- What you need to do -
Output each line of the data word for word, from the first through the line that holds "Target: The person", and leave off whatever follows.

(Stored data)
____

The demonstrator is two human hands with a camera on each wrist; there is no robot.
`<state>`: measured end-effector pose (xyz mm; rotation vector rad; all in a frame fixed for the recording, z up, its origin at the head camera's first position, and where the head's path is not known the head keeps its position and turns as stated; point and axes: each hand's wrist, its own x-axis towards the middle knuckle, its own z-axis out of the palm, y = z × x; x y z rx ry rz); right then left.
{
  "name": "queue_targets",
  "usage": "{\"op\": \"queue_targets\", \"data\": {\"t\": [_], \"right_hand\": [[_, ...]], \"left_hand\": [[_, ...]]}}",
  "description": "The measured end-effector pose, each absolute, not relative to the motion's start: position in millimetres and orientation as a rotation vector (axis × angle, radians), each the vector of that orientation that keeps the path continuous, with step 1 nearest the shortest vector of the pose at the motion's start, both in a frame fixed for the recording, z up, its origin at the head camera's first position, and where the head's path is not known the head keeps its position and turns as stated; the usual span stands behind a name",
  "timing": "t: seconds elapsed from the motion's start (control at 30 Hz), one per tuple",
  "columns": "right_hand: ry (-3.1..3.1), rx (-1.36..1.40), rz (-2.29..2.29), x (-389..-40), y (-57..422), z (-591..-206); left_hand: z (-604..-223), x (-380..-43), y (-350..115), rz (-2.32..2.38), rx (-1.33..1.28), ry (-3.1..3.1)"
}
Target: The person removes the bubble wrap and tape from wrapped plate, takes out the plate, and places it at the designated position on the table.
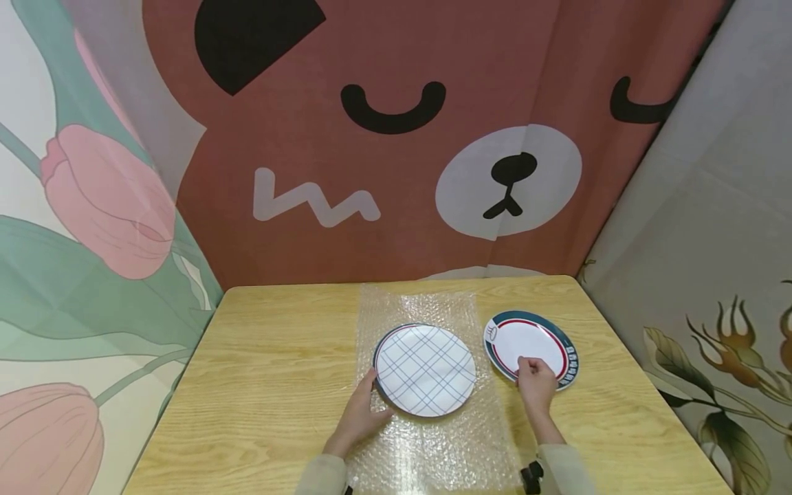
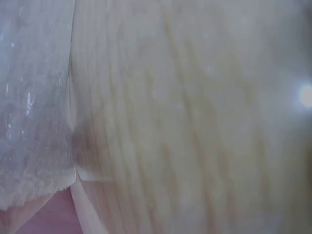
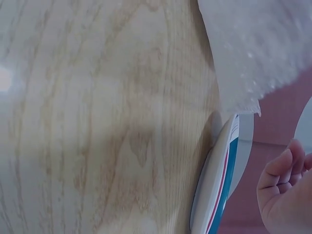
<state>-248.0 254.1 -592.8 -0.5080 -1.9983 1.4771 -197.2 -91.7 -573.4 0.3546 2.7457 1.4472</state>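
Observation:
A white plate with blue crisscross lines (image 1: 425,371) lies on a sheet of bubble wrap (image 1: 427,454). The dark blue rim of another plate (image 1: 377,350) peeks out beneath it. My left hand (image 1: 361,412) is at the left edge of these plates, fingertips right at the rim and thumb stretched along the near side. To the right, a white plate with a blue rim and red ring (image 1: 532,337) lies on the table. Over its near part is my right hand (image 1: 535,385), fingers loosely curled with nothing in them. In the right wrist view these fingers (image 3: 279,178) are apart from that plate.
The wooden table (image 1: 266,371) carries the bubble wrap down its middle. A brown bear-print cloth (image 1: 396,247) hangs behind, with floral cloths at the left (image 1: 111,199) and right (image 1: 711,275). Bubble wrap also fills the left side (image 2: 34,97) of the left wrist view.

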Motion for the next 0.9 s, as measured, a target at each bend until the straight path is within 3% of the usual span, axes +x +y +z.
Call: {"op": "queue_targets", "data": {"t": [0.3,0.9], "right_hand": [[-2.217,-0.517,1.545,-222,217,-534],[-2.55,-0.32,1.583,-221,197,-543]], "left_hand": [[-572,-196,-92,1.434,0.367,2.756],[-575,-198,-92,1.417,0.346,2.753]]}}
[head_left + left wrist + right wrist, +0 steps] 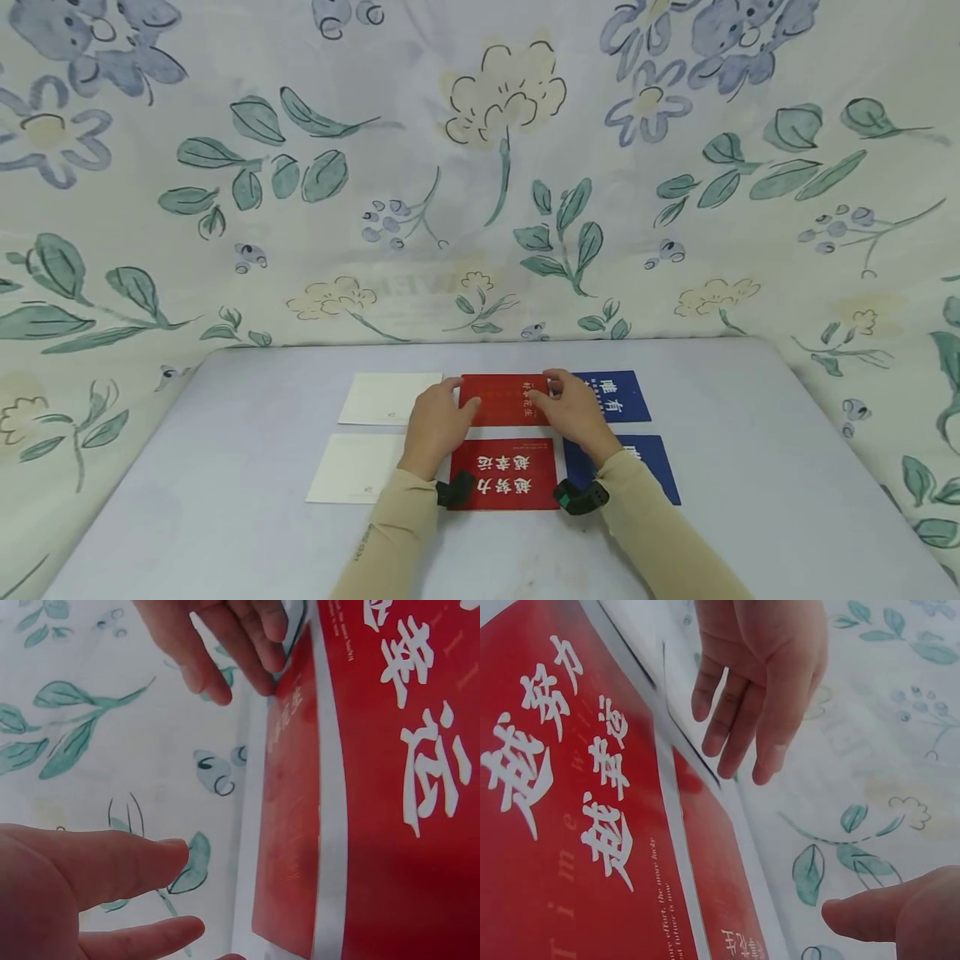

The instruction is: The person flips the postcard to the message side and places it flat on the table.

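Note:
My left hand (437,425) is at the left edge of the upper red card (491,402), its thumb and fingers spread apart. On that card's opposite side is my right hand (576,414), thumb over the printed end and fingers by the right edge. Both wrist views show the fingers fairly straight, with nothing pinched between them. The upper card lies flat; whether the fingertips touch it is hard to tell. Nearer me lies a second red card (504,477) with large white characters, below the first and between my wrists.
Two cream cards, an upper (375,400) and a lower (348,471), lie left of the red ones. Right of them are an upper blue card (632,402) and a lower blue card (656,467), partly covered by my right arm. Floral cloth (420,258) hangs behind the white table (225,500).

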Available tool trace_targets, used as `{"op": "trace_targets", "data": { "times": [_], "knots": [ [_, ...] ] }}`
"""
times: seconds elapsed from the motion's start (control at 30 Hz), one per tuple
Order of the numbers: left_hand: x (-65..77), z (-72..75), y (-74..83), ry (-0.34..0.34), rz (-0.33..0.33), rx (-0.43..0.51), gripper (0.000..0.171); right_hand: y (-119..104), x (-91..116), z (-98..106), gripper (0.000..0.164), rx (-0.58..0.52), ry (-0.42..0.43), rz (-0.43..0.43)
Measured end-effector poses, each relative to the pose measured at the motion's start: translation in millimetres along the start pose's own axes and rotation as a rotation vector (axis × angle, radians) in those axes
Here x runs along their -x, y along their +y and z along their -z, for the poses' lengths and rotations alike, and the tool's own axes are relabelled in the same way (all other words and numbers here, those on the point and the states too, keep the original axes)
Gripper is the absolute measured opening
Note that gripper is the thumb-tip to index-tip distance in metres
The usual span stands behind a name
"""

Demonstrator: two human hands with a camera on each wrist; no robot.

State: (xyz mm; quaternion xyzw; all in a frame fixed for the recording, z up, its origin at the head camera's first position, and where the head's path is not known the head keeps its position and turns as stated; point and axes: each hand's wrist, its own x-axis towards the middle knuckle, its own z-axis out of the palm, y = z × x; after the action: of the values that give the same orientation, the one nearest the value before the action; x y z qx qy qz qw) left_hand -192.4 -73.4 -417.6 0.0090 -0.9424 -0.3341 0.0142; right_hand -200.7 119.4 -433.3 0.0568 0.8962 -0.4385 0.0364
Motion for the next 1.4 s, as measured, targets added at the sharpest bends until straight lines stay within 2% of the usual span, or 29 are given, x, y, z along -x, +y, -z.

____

- Expected answer -
The demonstrator is two human hands with a camera on each wrist; there is no robot.
`<state>`: measured end-effector pose (xyz mm; rotation vector rad; all in a frame fixed for the recording, z up, its origin at the head camera's first position, and where the head's path is not known the head keeps its position and turns as stated; point and axes: each hand's wrist, its own x-axis towards the middle knuckle, its own z-axis out of the palm, y = z × x; x y z rx ry rz); right then left.
{
  "name": "queue_targets",
  "usage": "{\"op\": \"queue_targets\", \"data\": {\"t\": [_], \"right_hand\": [[_, ...]], \"left_hand\": [[_, ...]]}}",
  "description": "The measured end-effector pose, each absolute, not relative to the motion's start: position in millimetres and orientation as a rotation vector (axis × angle, radians), each the vector of that orientation that keeps the path continuous, with step 1 nearest the shortest vector of the pose at the motion's start, both in a frame fixed for the recording, z up, its origin at the head camera's first position, and where the head's path is not known the head keeps its position and turns as stated; the usual span stands behind a name",
  "timing": "t: seconds elapsed from the motion's start (control at 30 Hz), one per tuple",
  "columns": "right_hand: ry (-3.1..3.1), rx (-1.36..1.40), rz (-2.29..2.29), x (-389..-40), y (-57..422), z (-591..-206); left_hand: z (-604..-223), x (-380..-43), y (-350..115), rz (-2.32..2.38), rx (-1.33..1.28), ry (-3.1..3.1)"
}
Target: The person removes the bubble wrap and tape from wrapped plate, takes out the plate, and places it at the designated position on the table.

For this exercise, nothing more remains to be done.